I am trying to write a rendering engine in C++ based on Vulkan. Vulkan is written in C, as a result it has some interesting conventions.

A recurring pattern I see in tutorials/code snippets from Vulkan apps is that most code is in 1 very big class. (right now my vulkan class is already about 2000 lines too). But to make a proper rendering engine, I will need to compartmentalize my code till some degree.

One of the aforementioned interesting bits is that it has something called a Logical Device, which is an abstract reference to the graphics card.

It is used everywhere, to create and allocate things in the following way:

  1. Create structs with creation info
  2. Create variable that the code will output into
  3. Call the actual vkCreateSomething or vkAllocateSomething function, pass in the logical device, the creation info and the reference to the variable to output to and check if it was a success.

on its own there is nothing wrong with this style I'd say. It's just that it's not really handy at all in OOP because it relies on the logical device being available everywhere.

How would I deal with this problem? Service locators and singletons are considered to be horrible solutions by many (which I can understand), so that seems like something I'd rather avoid.

Are there design patterns that deal with this?

The logical device is an actual dependency.

It has state, and its state needs to be available to work with the hardware.

You can use it as an argument to your operations, a value stored in pretty much every class, a global, or a monadic-esque "final" argument where every operation just returns something still needing the device to run on. You can replace a (pointer/reference to) it with a function returning a (pointer/reference to) it.

Consider if pure OOP is what you want to do; vulkan and rendering is more about operations than things being operated on. I would want to mix some functional programming patterns in, which makes the monad-like choice more reasonable.

Compose operations on buffers/data. These return operations, which also take buffers and data. The composition operation specifies which arguments are new inputs, and which are consumed by the next step. Doing this you can (at compile time) set up a type-safe graph of work to do, all without running anything.

The resulting composed operation would then have a setup (where you bind the logical device and anything you can do "early" before you need to have the expensive buffers ready), and an execute phase (where you feed it the expensive buffers and it generates output).

Or as another approach, find a compiler with coroutine support from and write it async yet procedurally.

Vulkan is a OOP API. It is not class-based, because it is C99 not C++. That can easily be fixed by using the official Vulkan-Hpp . You can consume it as vulkan.hpp which is part of the semi-official LunarG Vulkan SDK .

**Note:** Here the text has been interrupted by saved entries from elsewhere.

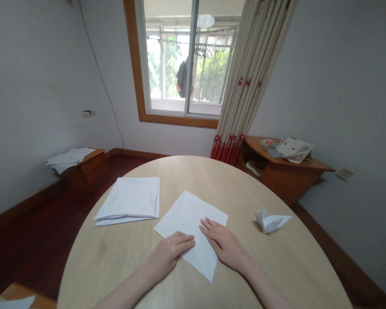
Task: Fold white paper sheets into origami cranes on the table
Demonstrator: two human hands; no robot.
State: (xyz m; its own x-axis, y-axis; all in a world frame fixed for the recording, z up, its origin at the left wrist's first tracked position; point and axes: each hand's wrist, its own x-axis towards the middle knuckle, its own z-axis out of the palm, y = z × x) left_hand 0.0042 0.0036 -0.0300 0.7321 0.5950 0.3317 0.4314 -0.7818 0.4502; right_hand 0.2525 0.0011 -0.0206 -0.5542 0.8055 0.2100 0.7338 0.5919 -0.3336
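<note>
A white sheet of paper (188, 212) lies flat on the round wooden table (116, 266), turned so that one corner points toward me. My left hand (175, 245) rests on its lower left edge, fingers stretched out and pointing right. Across from it, my right hand (220, 240) lies flat on the sheet's right side with the fingers apart. Both palms face down, and neither hand grips the paper. Whether the sheet has folds under my hands cannot be made out.
A stack of white paper (133, 197) sits at the table's left. Toward the right edge stands a folded paper bird (270, 222). Behind the table are a corner shelf (286, 176) with papers, a patterned curtain (244, 86) and a low cabinet (90, 169) holding more sheets.
</note>
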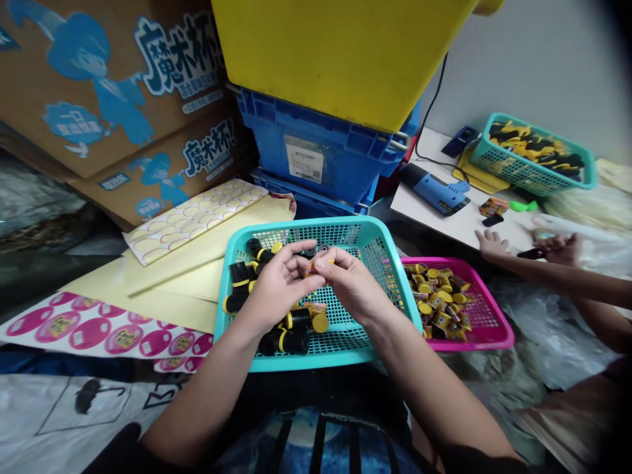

The usage would not be that different from vulkan.h though: you would probably have a member pointer/reference to a Device instance, or would have a VkDevice handle member in each object that needs it. Some higher level object would handle the lifetime of the Logical Device (eg your RenderingEngine class or such). The difference would be almost only esthetical: you would use device->command(...) instead of vkCommand(device, ...) . vulkan.hpp does not seem to use proper RAII through constructors/destructors which is a shame.

Alternatively the user of your engine can manage the device. Though unlike OpenGL there is not much use for this. The user can make its own VkInstance and VkDevice if it also wishes to use Vulkan for something.

A recurring pattern I see in tutorials/code snippets from Vulkan apps is that most code is in 1 very big class.

That's not really specific to Vulkan. If you think about it, pretty much all C++ applications are one big class doing everything (only differences being how much the programmer bothers to delegate from it to some other class instances).